This permissiveness was detrimental for several reasons.  In retrospect I was much much too young to understand the effect that being sexually active was having on my still-childish psyche.  After beginning to engage in sexual activity, the emotional attachment that unhealthily formed between my boyfriend and I was intense and ruled by capricious emotional swings.  It clouded all judgment and rational thinking (not that that's in high supply for teenagers to begin with).  In hindsight, I can now see perfectly clearly how sex in the absence of the true commitment of marriage can wreck tremendous emotional havoc for a couple, let alone confused, immature teenagers.  For better or for worse, sex forges deep emotional bonds between two people.  For a teenage girl, this proved to be disastrous because I didn’t know the first thing about choosing a good, quality partner.  Instead, I became convinced that I was in love with someone who was actually of very poor moral character.  I became emotionally attached to a "bad boy" who was too immature and irresponsible to have my best interest at hand.  In the right context (marriage), emotional attachment via sexual union is good and strengthens the relationship.  In the absence of true commitment, it is a very insecure and tenuous bond that may break at any moment.  

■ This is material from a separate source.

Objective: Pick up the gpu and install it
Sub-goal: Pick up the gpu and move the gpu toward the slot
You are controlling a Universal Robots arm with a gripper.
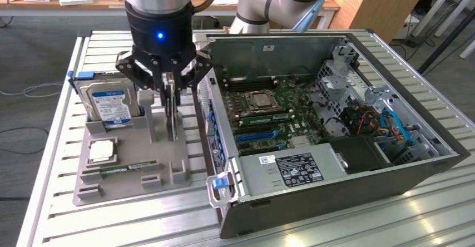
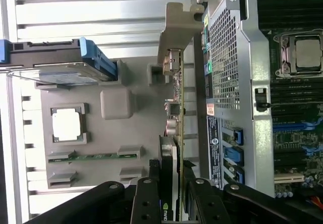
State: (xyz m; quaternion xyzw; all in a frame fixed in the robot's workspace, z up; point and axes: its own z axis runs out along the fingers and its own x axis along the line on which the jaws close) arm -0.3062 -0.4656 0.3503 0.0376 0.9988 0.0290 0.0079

Additionally, I began to experience a myriad of negative side effects from being on the pill.  I immediately became clinically depressed (not realizing that this is a major side effect of the pill).  After being naturally thin my whole life, I quickly gained 50 lbs and was on the road to becoming insulin-resistant.  No matter how much I ate, I was constantly hungry.  I felt sick, nauseous and suffered headaches often.  I also used the morning-after pill numerous times, not realizing that its abortifacient property causes it to prevent the implantation of an already-fertilized egg.  I even had a cervical diaphragm at one point.  I used condoms and spermicides liberally.  Worst of all of the methods I employed, I had a copper IUD inserted at a local Planned Parenthood when I was 18 that caused a tremendous amount of physical pain as well as recurrent horrific pelvic infections.  I was also unaware that the copper IUD works primarily as an abortifacient by irritating the uterus and thus preventing a fertilized egg from implanting.  To this day, I have no idea whether or not I ever became pregnant without knowing it.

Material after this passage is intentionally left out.